Tiba-tiba, salah seorang temannya berkata, “De, mau tidak aku jodohkan dengan
temanku?”. “Ah, tidak, ah” jawabnya singkat.
Entah apa yang ada di dalam pikirannya. Seorang teman ingin berniat
mencarikan jodoh, namun ia tetap kekeh menolak. Meskipun sesekali ia berkata,
“asalkan mampu menjadi imam bagi keluargaku kelak”. Sungguh, Dea bukan gadis
yang muluk-muluk. Mau ini dan itu, namun entahlah dengan keluarganya.
Dalam
percakapan itu, tiba-tiba Dea menimpali temannya, “kamu sendiri, kapan berniat
ingin menikah?” “saya, sih, masih lama. Masih ingin mengejar cita-cita, dulu!”
Perbincangan di antara mereka pun makin seru. Dea dengan segala kecerewetannya
mulai berceramah tentang pentingnya berpikir ke arah bahtera rumah tangga. Di
penghujung perbincangan itu, Dea berharap jodoh itu akan segera mengetuk pintu
rumahnya. Begitu pula dengan teman yang terlibat dalam percakapan, kecuali Vita
yang masih ingin mengejar karir dan cita-citanya.
***
Sungguh
perbincangan mereka amat wajar. Perempuan, bila sudah melewati usia 25 tahun,
maka rasanya sudah patut diberikan tanda warning.
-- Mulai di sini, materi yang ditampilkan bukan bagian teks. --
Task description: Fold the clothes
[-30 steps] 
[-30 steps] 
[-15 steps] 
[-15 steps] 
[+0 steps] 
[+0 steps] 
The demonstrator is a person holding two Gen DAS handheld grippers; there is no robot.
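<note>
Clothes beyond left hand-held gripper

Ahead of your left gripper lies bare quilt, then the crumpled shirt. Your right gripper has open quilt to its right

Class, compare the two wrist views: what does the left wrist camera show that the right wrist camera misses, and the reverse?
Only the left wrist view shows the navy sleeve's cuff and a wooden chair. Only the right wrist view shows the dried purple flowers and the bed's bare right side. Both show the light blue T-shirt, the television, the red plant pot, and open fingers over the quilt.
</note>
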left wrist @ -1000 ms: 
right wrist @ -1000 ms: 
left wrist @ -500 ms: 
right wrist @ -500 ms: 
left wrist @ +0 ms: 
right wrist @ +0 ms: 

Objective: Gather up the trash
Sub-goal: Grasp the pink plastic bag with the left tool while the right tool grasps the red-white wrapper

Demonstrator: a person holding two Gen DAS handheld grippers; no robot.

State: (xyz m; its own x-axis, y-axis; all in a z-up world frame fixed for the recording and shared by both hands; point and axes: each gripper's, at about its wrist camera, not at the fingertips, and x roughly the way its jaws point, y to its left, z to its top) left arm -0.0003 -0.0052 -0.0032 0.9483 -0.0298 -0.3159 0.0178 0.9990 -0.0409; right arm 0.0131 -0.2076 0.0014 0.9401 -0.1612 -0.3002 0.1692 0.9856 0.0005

Namun, kita pun tahu bahwa jodoh adalah salah satu rahasia yang maha kuasa.
Tak patut kita mendahului-Nya dengan menerka-nerka dan berkata, “mungkin dia,
dia, atau dia-lah jodohku kelak.”
Lantas
bagimana dengan kodrat ‘perempuan’ yang notabene sangat riskan dengan gunjingan
bila ia menyebut-nyebut soal jodoh. Apalagi sampai sempat berpikir menantang
ikhwan ‘laki-laki’ untuk datang melamar. Pasti, sudah menjadi bahan cerita.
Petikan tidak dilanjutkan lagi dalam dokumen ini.